Paul biya : un silence prolongé qui interroge le Cameroun

Paul biya : un silence prolongé qui interroge le Cameroun

Paul Biya absent : le Cameroun face à l’incertitude politique

portrait de Paul Biya, président du Cameroun Paul Biya, doyen des chefs d’État en fonction © Jemal Countess/UPI/newscom/picture alliance

Le Cameroun est plongé dans une période d’incertitude depuis le départ du président Paul Biya de son territoire. Parti le 7 juin 2026 pour ce qu’il présentait comme un séjour privé en Europe, le chef de l’État, alors âgé de 93 ans, n’a toujours pas fait son retour après 44 jours d’absence. Une situation inédite qui nourrit les interrogations au sein de la population et alimente les débats publics.

Les spéculations sur son état de santé se multiplient, malgré le mutisme des autorités.

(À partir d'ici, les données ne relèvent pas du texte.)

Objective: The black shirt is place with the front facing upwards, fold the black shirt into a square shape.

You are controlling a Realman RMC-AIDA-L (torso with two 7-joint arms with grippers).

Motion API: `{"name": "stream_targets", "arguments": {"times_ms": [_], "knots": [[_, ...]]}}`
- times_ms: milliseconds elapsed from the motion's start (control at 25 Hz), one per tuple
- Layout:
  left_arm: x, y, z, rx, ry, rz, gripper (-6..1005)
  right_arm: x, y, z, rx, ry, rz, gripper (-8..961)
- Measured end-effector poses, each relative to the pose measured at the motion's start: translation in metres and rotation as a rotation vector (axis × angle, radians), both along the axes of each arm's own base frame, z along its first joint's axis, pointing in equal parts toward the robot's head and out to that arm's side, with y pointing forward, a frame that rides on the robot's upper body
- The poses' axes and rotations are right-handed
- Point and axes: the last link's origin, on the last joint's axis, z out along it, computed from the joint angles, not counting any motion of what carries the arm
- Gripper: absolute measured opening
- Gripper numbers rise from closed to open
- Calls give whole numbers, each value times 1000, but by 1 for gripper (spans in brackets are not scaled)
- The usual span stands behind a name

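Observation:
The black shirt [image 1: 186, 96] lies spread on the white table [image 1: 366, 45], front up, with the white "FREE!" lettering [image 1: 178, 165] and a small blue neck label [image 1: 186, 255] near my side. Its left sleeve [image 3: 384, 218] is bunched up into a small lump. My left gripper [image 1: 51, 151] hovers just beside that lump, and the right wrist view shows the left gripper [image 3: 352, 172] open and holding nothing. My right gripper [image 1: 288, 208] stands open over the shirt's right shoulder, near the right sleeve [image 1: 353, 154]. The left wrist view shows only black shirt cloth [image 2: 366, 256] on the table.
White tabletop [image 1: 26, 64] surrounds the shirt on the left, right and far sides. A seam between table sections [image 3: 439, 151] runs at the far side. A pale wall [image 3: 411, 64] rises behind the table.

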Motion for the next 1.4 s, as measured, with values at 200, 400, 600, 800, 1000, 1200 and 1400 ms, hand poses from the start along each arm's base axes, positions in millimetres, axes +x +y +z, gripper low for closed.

Les réseaux sociaux et certains médias évoquent régulièrement des rumeurs, tandis que l’opinion publique camerounaise s’interroge sur la gestion du pouvoir en son absence.

Les autorités tentent de rassurer

Face à la montée des inquiétudes, le Rassemblement démocratique du peuple camerounais (RDPC), parti au pouvoir, a tenté de calmer le jeu. Dans un éditorial publié le 15 juillet dans son organe officiel, L’Action, le directeur de la propagande du parti, Christophe Mien Zok, a affirmé que les institutions fonctionnaient normalement.

« Le pouvoir n’est pas vacant. Le Lion n’est pas parti », a-t-il déclaré, rejetant ainsi les critiques selon lesquelles le Cameroun serait gouverné à distance ou en mode automatique. Les canaux officiels de la présidence continuent d’ailleurs d’émettre des messages signés par Paul Biya, notamment des félicitations adressées à plusieurs dirigeants étrangers pour des événements officiels. Pourtant, aucune apparition publique ni détail sur ses activités n’a été rendu public.

L’opposition exige des réponses

Cette absence prolongée a poussé l’opposition à réclamer des clarifications. Le député Jean-Michel Nintcheu a saisi le Conseil constitutionnel pour qu’il examine la question d’une éventuelle vacance du pouvoir. De son côté, l’Union démocratique du Cameroun (UDC) a souligné que la stabilité des institutions ne pouvait reposer indéfiniment sur le silence et les suppositions.

L’UDC a rappelé que si une absence prolongée ne constituait pas automatiquement une vacance de la présidence, elle soulevait des questions essentielles : la continuité de l’État, l’exercice effectif des prérogatives présidentielles et les mécanismes à mettre en œuvre en cas d’empêchement temporaire.

Un vide juridique qui inquiète

Plusieurs experts en droit constitutionnel estiment que le dépassement des 45 jours d’absence pourrait justifier un examen par le Conseil constitutionnel. Toutefois, aucun texte ne fixe de durée maximale pour l’absence du président hors du territoire national.

L’UDC a également pointé l’absence de vice-président depuis la révision constitutionnelle d’avril dernier. Une lacune qui, selon le parti, met en lumière la nécessité de réformes institutionnelles. Il plaide pour l’adoption de règles précises encadrant les absences prolongées du président, afin d’assurer la continuité de l’État et d’éviter toute ambiguïté.

Alors que les jours passent et que le nombre d’absences de Paul Biya s’allonge, le débat reste vif. Les autorités assurent que les institutions fonctionnent correctement, tandis que l’opposition réclame plus de transparence sur la situation réelle du chef de l’État. Une chose est sûre : l’absence de cadre juridique clair pour gérer de telles situations expose le Cameroun à des risques institutionnels.